Learnings about handling fraud with data and machine learning
Anomaly detectors, rule-based systems, fallback options, and common sense.
The Internet is a sea of information. Whenever you have a question, you visit Google and ask: "How to make a pancake?" "What's the best Pokemon?" "What are things I should keep in mind while dealing with fraud?" One of these is not like the other, right? At the end of the day, we all know Pikachu is going to win. Jokes asides, I would like you to read that last question and make a mental list of things you believe someone should keep in mind while using data to deal with fraud; I'll come back to the list later.
I work with moderation and data. First, it was spam prevention, and now, fraud. Dealing with fraud has been something I've always wanted to work with, so I remember spending a considerable amount of time reading about fraud moderation techniques, tips, etc. While interesting as these sources were, I realized that many of them cover similar topics and examples. And don't get me wrong; there's nothing bad with that. After all, fraud is a very particular topic. But now that I'm working in the field, I recognized that those concepts and techniques I learned are far from the reality I face in my daily work, and so, in this article, I want to share some of the details I've learned during my time using data to combat fraud. Let's go!

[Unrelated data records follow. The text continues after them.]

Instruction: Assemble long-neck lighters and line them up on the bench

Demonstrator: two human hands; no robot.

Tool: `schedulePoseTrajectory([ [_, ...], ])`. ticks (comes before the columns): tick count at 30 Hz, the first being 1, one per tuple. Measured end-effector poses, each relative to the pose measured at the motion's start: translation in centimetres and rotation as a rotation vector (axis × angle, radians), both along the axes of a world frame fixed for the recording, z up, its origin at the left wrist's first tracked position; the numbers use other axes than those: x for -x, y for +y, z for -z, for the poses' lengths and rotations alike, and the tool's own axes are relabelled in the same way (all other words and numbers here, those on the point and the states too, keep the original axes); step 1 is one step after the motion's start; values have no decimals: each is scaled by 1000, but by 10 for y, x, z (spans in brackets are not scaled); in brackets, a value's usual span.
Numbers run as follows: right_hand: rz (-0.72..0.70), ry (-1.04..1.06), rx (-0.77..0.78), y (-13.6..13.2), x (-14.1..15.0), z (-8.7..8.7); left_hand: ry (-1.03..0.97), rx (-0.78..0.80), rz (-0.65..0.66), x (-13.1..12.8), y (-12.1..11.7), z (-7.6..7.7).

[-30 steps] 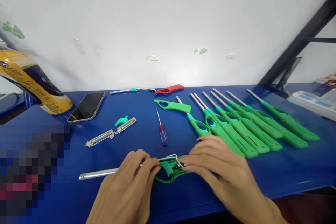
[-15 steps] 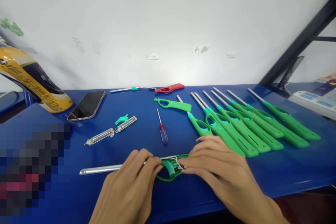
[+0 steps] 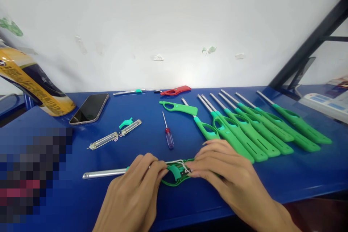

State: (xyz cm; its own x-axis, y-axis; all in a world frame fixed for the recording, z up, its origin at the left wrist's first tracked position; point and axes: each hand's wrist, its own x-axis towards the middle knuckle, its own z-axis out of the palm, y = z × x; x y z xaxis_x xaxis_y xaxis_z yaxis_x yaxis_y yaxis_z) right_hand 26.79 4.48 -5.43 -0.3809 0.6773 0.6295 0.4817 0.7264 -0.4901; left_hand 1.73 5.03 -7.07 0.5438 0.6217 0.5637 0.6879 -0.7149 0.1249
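Observation:
Low in the view lies an opened green gas lighter (image 3: 174,182) with a long metal tube (image 3: 104,173) pointing left. Its inside shows a teal trigger (image 3: 174,172) and a thin white wire (image 3: 178,161). My left hand (image 3: 133,192) is closed around the part between tube and trigger. The fingers of my right hand (image 3: 225,174) are pinched at the wire and the handle end, which they mostly hide. Behind the lighter lies a screwdriver (image 3: 169,136) with a red and purple handle, touched by neither hand.
Several green lighters (image 3: 261,130) lie in a row at right. A green half-shell (image 3: 179,108), a red half-shell (image 3: 176,90) and a metal tube (image 3: 126,92) lie at the back. Clear fuel tanks (image 3: 104,140), a teal trigger (image 3: 125,123), a phone (image 3: 89,108) and a yellow bottle (image 3: 38,79) are left.
Both hands keep their hold on the lighter. My right fingertips have shifted very slightly at the white wire; the other things lie as before.

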Motion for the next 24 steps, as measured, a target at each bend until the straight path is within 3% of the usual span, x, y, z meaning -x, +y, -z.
schedulePoseTrajectory([
  [24, 67, -31, -12, -2, 1, 1, 5, -19, -17, -1, -2, -1],
])
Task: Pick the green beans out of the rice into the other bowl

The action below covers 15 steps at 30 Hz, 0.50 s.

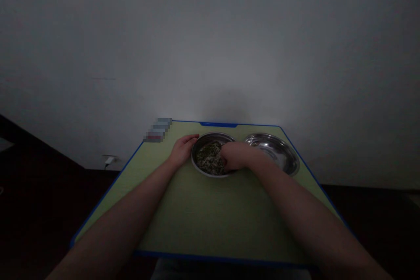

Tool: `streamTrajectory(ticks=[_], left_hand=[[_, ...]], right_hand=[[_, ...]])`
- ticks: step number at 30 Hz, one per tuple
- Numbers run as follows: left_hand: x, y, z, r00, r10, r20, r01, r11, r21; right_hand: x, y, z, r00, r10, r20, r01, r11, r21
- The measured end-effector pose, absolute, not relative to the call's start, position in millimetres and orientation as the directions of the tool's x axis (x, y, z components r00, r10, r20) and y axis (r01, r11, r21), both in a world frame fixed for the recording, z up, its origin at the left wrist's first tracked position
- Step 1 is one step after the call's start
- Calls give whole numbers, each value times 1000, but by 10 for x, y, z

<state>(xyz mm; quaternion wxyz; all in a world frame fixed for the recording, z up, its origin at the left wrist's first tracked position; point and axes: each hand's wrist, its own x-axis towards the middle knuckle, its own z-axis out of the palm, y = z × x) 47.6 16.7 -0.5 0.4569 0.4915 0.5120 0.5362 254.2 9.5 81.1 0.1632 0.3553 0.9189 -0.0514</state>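
A round metal bowl (193, 164) stands on the table, holding a mix of small green and whitish grains (210, 159). My left hand (183, 148) grips the bowl at its left side, with the fingers along the rim. Inside the bowl, at its right side, is my right hand (236, 155), its fingers curled down at the grains. The fingertips are hidden, so what they pinch cannot be made out. A second, wider metal bowl (290, 159) sits to the right, partly covered by my right hand and forearm; its visible inside is shiny.
The small table (210, 218) has a pale green top and a blue edge. At its back left corner is a blurred-out patch (158, 130). A grey wall (210, 52) rises behind the table. Low on the wall at left, a white plug (110, 161) sits in an outlet.
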Motion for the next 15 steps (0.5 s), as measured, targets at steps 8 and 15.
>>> streamTrajectory(ticks=[8, 15], left_hand=[[479, 170, -10, -102, 993, 58, -12, -60, 998], [463, 180, -31, -101, 991, 82, 37, -79, 996]], right_hand=[[2590, 119, 798, -700, 614, -364, 671, 740, -41], [2752, 131, 863, -731, 620, -284, 677, 711, -190]])
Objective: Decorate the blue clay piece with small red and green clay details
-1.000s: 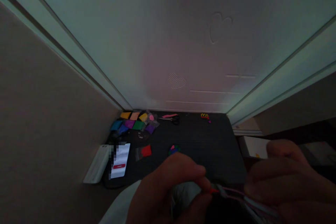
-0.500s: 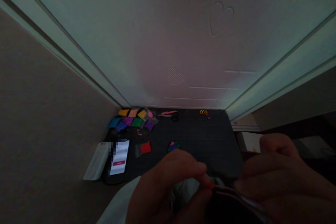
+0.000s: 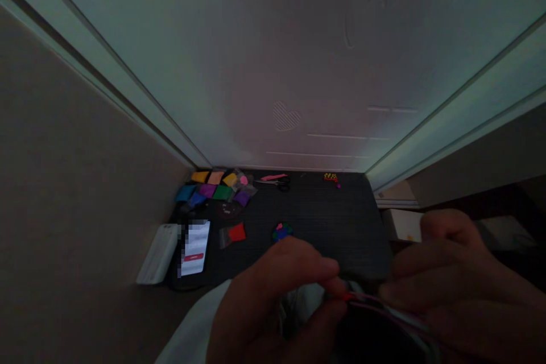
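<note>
At the bottom centre, my left hand [image 3: 277, 296] is closed in a pinch. Between its thumb and forefinger is a small bright red piece [image 3: 346, 297], which looks like modelling clay. Opposite it, my right hand [image 3: 456, 278] is closed around a slim pinkish-white thing [image 3: 405, 318]. This runs as thin double lines towards the red piece and meets or nearly meets it; dimness and blur hide its exact kind. Beyond my left fingers, a round dark disc [image 3: 282, 231] with blue, green and pink patches lies on the black table.
On the black table [image 3: 324, 216] are several colourful packets [image 3: 222, 192], a red packet [image 3: 237, 232], scissors [image 3: 281, 183], a pink strip [image 3: 273, 177] and a yellow-dotted red piece [image 3: 330, 177]. A lit phone [image 3: 194, 250] lies at left. A white panel [image 3: 239, 68] rises behind.
The view has tipped slightly, so the table sits higher in the picture. My right hand has come a little closer to my left; both keep their hold.
</note>
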Tool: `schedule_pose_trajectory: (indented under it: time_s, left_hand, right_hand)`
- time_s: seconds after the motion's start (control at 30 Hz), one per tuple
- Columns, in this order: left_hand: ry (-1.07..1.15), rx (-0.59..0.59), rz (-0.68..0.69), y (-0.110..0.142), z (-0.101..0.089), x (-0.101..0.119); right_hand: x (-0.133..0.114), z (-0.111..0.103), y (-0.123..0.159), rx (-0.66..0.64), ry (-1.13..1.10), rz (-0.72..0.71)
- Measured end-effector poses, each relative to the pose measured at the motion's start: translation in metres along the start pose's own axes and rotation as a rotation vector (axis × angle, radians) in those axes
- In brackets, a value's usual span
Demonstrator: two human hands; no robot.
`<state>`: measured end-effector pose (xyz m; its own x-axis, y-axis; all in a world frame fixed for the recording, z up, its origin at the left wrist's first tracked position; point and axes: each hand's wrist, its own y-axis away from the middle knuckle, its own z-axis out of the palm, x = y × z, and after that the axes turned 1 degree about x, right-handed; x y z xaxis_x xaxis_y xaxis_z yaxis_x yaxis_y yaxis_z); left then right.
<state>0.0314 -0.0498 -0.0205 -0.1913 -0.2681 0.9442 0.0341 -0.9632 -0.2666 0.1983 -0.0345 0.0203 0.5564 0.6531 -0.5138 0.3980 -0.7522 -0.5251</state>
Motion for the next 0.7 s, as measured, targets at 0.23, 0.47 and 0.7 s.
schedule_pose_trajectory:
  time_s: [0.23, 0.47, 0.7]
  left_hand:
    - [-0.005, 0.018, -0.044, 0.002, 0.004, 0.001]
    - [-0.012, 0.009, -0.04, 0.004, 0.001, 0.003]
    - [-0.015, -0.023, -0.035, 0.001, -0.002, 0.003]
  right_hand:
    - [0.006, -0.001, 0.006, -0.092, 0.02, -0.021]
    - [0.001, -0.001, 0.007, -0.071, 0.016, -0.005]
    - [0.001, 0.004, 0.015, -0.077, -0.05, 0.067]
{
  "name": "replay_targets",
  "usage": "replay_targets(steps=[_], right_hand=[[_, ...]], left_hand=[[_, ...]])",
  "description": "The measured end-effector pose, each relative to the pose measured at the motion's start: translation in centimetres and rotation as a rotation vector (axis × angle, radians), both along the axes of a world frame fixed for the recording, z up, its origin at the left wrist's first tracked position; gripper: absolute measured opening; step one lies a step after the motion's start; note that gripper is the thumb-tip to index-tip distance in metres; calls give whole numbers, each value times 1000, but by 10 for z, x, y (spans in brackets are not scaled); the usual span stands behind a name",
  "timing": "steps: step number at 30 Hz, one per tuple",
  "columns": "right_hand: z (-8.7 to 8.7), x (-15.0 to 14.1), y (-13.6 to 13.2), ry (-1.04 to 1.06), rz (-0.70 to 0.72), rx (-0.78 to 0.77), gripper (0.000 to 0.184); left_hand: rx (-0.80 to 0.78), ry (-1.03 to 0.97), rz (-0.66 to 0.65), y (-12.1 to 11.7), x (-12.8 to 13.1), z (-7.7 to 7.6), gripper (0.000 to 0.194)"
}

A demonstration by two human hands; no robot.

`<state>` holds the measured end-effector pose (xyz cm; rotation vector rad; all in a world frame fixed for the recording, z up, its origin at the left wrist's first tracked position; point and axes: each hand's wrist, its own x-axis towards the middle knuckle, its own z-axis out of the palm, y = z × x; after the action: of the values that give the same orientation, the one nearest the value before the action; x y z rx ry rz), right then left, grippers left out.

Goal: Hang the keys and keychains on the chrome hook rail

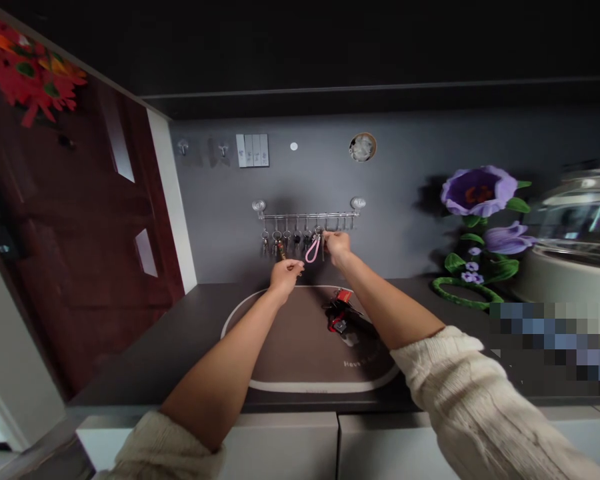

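A hook rack of clear material is fixed to the grey wall, with several bunches of keys hanging along its left and middle part. My right hand is closed at the rack around a key ring with keys, and a pink loop strap dangles beside its fingertips. Lower and to the left, my left hand has its fingers curled together; what they hold, if anything, is hidden. A patterned brown-red key fob shows just above that hand, and whether they touch is unclear.
On the counter a brown mat carries a dark bunch of keys with red parts. Purple fabric flowers and a glass-topped appliance stand at the right. A dark cabinet overhangs the counter; a red-brown door is at left.
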<state>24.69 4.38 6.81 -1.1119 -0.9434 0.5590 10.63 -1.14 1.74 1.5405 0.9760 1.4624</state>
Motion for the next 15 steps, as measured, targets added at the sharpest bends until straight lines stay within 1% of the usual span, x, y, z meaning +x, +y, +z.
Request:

Try other techniques other than supervised learning
One of the most common believes I've seen about handling fraud with machine learning is that the datasets are highly imbalanced. This fact prompts many of the available resources to center the discussion around this characteristic and, therefore, focus on methods that are good at handling these cases. In my case, I've taken a liking to try unsupervised learning models, in particular anomaly detection models. I tend to formulate fraud detection problems as anomaly detection problems because fraudulent cases are a small minority and could often be seen as outliers. On top of that, with unsupervised learning, I don't have to worry about the labels.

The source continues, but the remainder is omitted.